Role of the familial Dutch mutation E22Q in the folding and aggregation of the 15-28 fragment of the Alzheimer amyloid-beta protein

Abstract

Amyloid fibrils, large ordered aggregates of amyloid beta proteins (Abeta), are clinical hallmarks of Alzheimer's disease (AD). The aggregation properties of amyloid beta proteins can be strongly affected by single-point mutations at positions 22 and 23. The Dutch mutation involves a substitution at position 22 (E22Q) and leads to increased deposition rates of the AbetaE22Q peptide onto preseeded fibrils. We investigate the effect of the E22Q mutation on two key regions involved in the folding and aggregation of the Abeta peptide through replica exchange molecular dynamics simulations of the 15-28 fragment of the Abeta peptide. The Abeta15-28 peptide encompasses the 22-28 region that constitutes the most structured part of the Abeta peptide (the E22-K28 bend), as well as the central hydrophobic cluster (CHC) (segment 17-21), the primary docking site for Abeta monomers depositing onto fibrils. Our simulations show that the 22-28 bend is preserved in the Abeta(15-28) peptide and that the CHC, which is mostly unstructured, interacts with this bend region. The E22Q mutation does not affect the structure of the bend but weakens the interactions between the CHC and the bend. This leads to an increased population of beta-structure in the CHC. Our analysis of the fibril elongation reaction reveals that the CHC adopts a beta-strand conformation in the transition state ensemble, and that the E22Q mutation increases aggregation rates by lowering the barrier for Abeta monomer deposition onto a fibril. Thermodynamic signatures of this enhanced fibrillization process from our simulations are in good agreement with experimental observations.

Fig. 1.

Overlay of the central structures observed for Aβ21–30E22Q (transparent) and Aβ21–30WT. Residues D23–N27 are shown in stick representation; residues E22, Q22, and K28 are shown as lines. The backbone of the peptide is highlighted in gray. Hydrogen bonds are shown as dotted blue lines.

Fig. 2.

Contact maps for WT Aβ21–30 (bottom right) and the E22Q mutant (top left) obtained in the present simulations. The values correspond to the probability of having at least one pair of atoms in a given pair of side chains within 6 Å of one another.

Fig. 3.

All-atom representation of the most representative conformation of Aβ15–28 sampled in the present simulations.

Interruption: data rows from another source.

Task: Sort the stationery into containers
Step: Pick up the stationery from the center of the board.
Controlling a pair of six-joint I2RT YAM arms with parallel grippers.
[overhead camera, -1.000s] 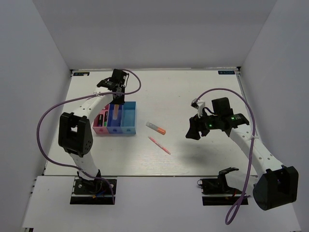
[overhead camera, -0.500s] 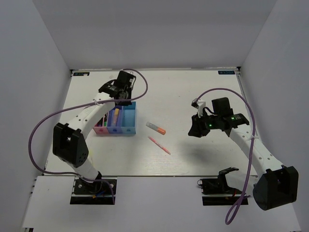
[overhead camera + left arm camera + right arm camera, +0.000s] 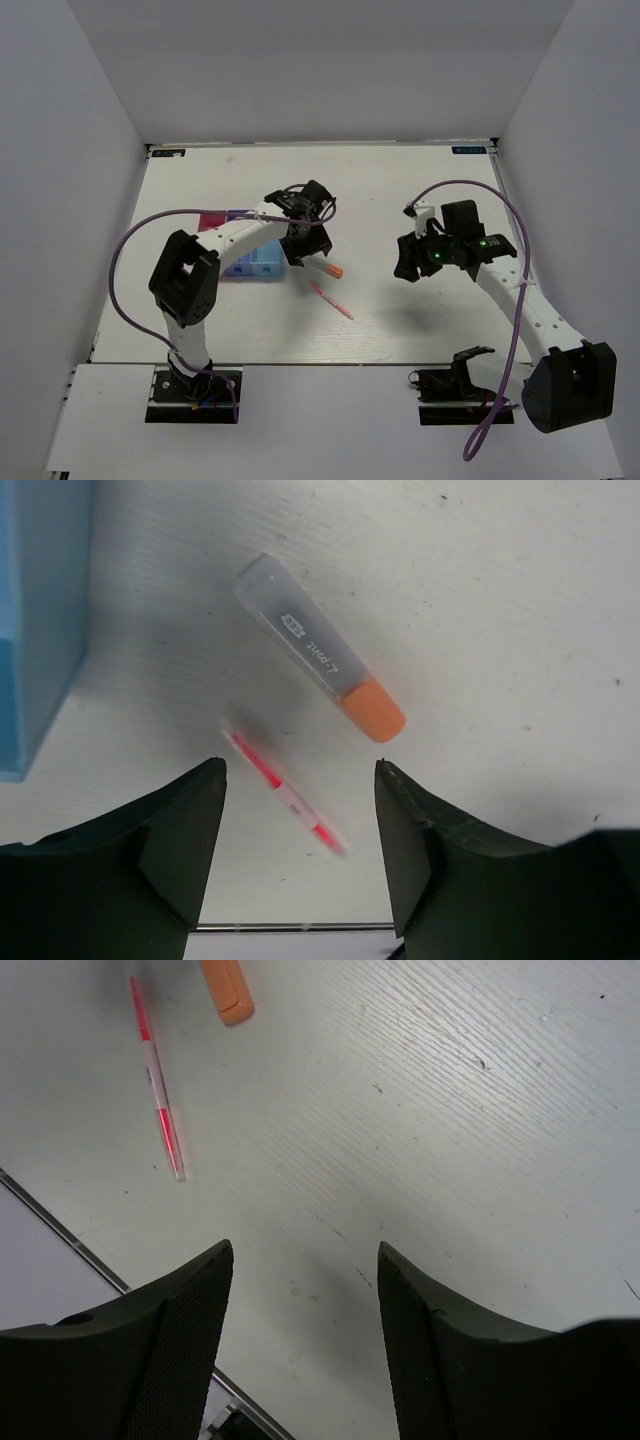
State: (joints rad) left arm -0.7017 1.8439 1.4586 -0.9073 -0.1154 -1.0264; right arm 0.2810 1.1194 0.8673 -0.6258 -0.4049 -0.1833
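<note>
Currently left gripper (image 3: 300, 768), spread, hangs over stubby orange-capped highlighter (image 3: 318, 660) and slim pink pen (image 3: 283, 793); right gripper (image 3: 305, 1248) likewise spread.

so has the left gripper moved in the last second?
Yes. The left gripper swung right and nearer, from the far end of the tray to above the grey-and-orange highlighter beside it.

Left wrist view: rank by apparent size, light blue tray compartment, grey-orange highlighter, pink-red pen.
1. light blue tray compartment, even cropped by the frame
2. grey-orange highlighter
3. pink-red pen, thinner and shorter
</note>
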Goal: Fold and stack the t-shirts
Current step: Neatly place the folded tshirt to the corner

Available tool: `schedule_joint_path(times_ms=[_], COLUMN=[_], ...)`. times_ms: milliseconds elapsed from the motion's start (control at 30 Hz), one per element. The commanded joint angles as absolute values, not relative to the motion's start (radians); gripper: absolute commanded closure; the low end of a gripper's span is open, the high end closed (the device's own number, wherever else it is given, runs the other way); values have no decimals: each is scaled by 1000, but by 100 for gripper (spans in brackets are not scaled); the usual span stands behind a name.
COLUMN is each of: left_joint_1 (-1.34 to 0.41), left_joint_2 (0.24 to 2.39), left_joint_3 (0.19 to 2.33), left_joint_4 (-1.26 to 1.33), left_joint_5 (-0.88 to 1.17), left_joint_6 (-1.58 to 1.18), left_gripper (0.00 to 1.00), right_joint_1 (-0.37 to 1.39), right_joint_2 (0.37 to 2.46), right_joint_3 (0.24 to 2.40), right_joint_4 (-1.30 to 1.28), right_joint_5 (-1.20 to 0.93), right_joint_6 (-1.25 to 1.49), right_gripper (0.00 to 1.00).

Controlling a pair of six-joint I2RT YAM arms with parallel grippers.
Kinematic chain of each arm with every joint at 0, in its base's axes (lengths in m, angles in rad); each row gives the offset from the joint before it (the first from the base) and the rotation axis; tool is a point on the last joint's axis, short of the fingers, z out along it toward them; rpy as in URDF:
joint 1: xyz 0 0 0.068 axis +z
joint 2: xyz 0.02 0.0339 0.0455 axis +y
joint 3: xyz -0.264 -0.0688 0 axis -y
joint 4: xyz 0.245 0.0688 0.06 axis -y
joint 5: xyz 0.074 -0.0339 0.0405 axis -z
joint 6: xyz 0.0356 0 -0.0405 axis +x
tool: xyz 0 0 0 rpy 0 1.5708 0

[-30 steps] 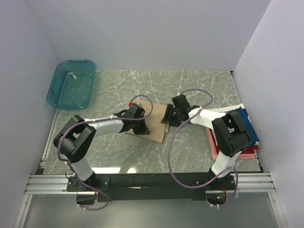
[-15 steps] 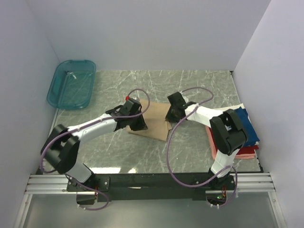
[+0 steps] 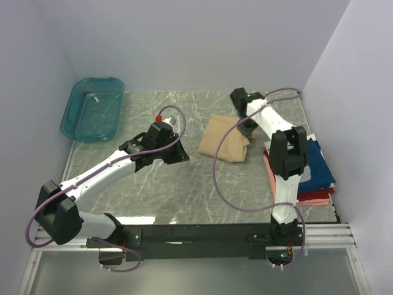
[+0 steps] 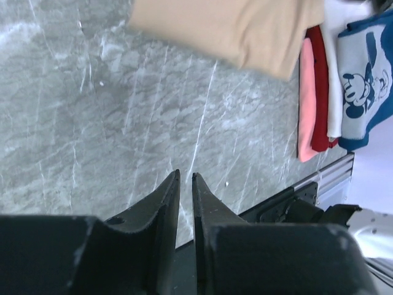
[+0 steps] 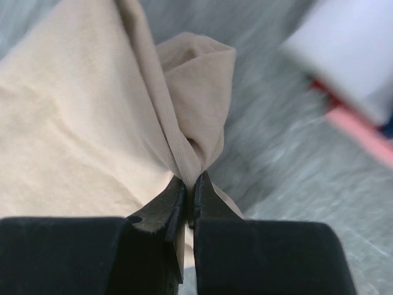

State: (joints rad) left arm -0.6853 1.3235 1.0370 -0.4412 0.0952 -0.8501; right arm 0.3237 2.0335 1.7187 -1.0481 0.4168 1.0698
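Note:
A tan t-shirt [image 3: 224, 143] lies bunched on the marble table right of centre. My right gripper [image 3: 244, 126] is shut on a gathered fold at its far right edge; the right wrist view shows the cloth [image 5: 73, 123] pinched between the gripper's [image 5: 189, 183] jaws. My left gripper [image 3: 178, 157] hovers over bare table to the left of the shirt, apart from it. Its jaws [image 4: 185, 178] stand slightly open with nothing between them. A folded stack sits at the right edge: a navy printed t-shirt [image 3: 316, 163] on top, with white [image 4: 334, 61], red [image 3: 313, 196] and pink [image 3: 273, 175] layers.
A teal plastic basket [image 3: 92, 107] stands at the back left corner. White walls close in the table on three sides. The metal rail [image 3: 196, 233] with the arm bases runs along the near edge.
My right gripper closed on the tan t-shirt and pulled it toward the back right. My left gripper let go of the shirt, opened a little and drew back to the left.

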Motion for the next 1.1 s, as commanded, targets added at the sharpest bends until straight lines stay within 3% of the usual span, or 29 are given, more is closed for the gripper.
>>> schedule_joint_path(times_ms=[0, 133, 400, 1067], left_joint_1=[-690, -690, -690, -690], left_joint_2=[1298, 1295, 1293, 1341], left_joint_3=[1063, 1054, 1063, 1088], left_joint_4=[-451, -448, -456, -463], left_joint_5=[136, 161, 178, 193], left_joint_6=[-819, -815, -801, -788], left_gripper=[81, 81, 82, 83], right_joint_1=[246, 146, 11, -107], right_joint_2=[2052, 2066, 1981, 1741], right_joint_3=[1882, 2025, 2132, 2123], right_joint_4=[-1304, -1431, -1434, -1361], right_joint_5=[509, 522, 471, 494], right_joint_6=[1129, 1127, 1042, 847], right_gripper=[100, 100, 100, 100])
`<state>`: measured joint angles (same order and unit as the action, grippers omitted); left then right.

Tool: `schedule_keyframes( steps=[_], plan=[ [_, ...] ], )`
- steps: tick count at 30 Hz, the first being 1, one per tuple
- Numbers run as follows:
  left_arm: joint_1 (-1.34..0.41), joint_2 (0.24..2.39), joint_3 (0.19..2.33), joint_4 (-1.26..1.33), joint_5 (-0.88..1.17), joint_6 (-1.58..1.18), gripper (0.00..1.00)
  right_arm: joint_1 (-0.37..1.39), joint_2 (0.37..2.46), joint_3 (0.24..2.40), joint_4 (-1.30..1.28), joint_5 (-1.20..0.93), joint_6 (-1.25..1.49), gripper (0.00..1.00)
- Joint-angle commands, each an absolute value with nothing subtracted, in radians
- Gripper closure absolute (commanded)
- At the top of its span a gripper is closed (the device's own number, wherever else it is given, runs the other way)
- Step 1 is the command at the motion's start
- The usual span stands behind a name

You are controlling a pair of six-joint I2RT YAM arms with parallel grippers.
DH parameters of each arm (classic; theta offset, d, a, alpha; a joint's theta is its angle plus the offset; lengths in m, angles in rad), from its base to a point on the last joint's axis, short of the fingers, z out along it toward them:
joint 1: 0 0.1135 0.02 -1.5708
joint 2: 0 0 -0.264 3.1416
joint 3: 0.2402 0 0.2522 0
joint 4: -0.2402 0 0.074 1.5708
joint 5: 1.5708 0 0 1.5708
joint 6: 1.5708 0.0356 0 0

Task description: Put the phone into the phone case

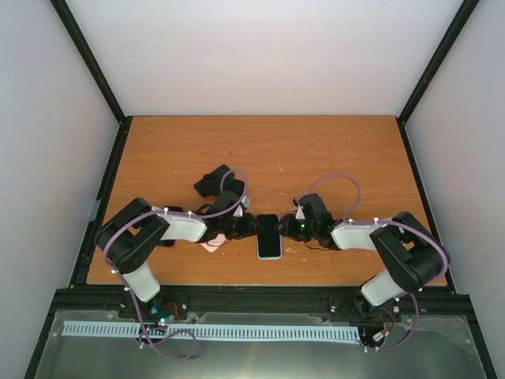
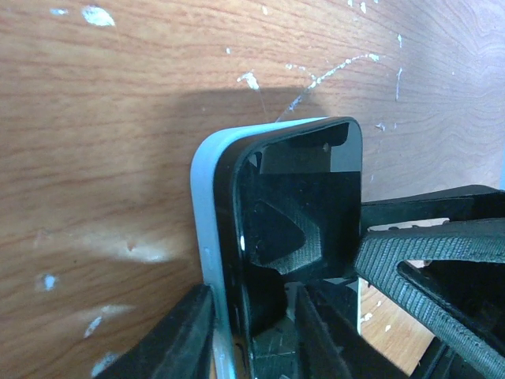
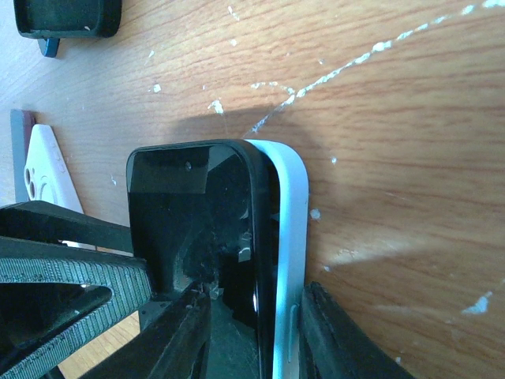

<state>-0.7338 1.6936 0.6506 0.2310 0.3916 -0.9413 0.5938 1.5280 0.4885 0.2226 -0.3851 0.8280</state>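
A black phone (image 1: 268, 230) lies in a light blue phone case (image 1: 269, 255) at the table's front middle. In the left wrist view the phone (image 2: 304, 205) lies against the case rim (image 2: 207, 197). My left gripper (image 2: 252, 335) straddles that long edge, one finger (image 2: 185, 332) outside the case and one on the screen. In the right wrist view the phone (image 3: 205, 213) lies slightly proud of the case rim (image 3: 290, 221). My right gripper (image 3: 252, 339) clamps this opposite edge the same way. Both grippers meet at the phone in the top view, the left gripper (image 1: 246, 227) and the right gripper (image 1: 290, 229).
A white and pink case (image 3: 43, 178) lies by the left arm and also shows in the top view (image 1: 215, 243). A black case (image 3: 67, 20) lies further off. The table's front edge (image 1: 268, 283) is close behind the phone. The wood is scratched.
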Motion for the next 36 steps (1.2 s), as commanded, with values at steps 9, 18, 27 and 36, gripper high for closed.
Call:
schedule_keyframes(
  steps=[9, 18, 27, 36],
  plan=[
    [-0.76, 1.634, 0.612, 0.282, 0.405, -0.944, 0.6, 0.602, 1.451, 0.428, 0.423, -0.518, 0.927, 0.68],
    [-0.76, 1.604, 0.552, 0.337, 0.421, -0.964, 0.56, 0.603, 1.455, 0.389, 0.541, -0.573, 1.005, 0.67],
    [-0.76, 1.596, 0.544, 0.375, 0.441, -0.957, 0.62, 0.608, 1.489, 0.394, 0.537, -0.577, 0.987, 0.69],
    [-0.76, 1.583, 0.525, 0.401, 0.448, -0.942, 0.55, 0.612, 1.558, 0.4, 0.578, -0.592, 0.965, 0.76]
  ],
)
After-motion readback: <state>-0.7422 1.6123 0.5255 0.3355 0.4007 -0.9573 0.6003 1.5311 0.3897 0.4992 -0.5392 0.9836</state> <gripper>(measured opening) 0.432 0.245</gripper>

A large hydrophobic patch exposed to the solvent by residues of the central hydrophobic cluster is shown as surface.

Fig. 4.

Probability map of interresidue contacts computed in the present simulations for Aβ15–28WT (lower right triangle) and Aβ15–28E22Q (upper left triangle).

Fig. 5.

Transition state conformations of monomer deposition onto fibril identified in the present work. Two structural motifs, β-strands at positions H14–F20 and A30–V36, are shared by all observed conformations.

Fig. 6.

Cartoon illustrating how monomers of Aβ40 deposit onto amyloid fibrils. The time scale of this process is governed by the free energy difference between transition states and docked (monomeric) states, or the activation free energy ΔG^†. The activation free energy in Aβ40 with E22Q mutation is lowered compared with the WT sequence, ΔΔG^† > 0. The defining characteristics of transition state conformations are β-strands in segments H14–F20 and A30–V36. To reach these conformations, Aβ40 has to refold its central hydrophobic cluster segment L17–F20.

Fig. 7.

Deposition free energy. (a) Temperature dependence of the activation free energy for monomer deposition in Aβ15–28 and Aβ15–28E22Q as determined in the present simulations. (b) Free energy profile for Aβ15–28WT as a function of the RMS deviation from the transition state conformations over C^α atoms of L17–F20 segment.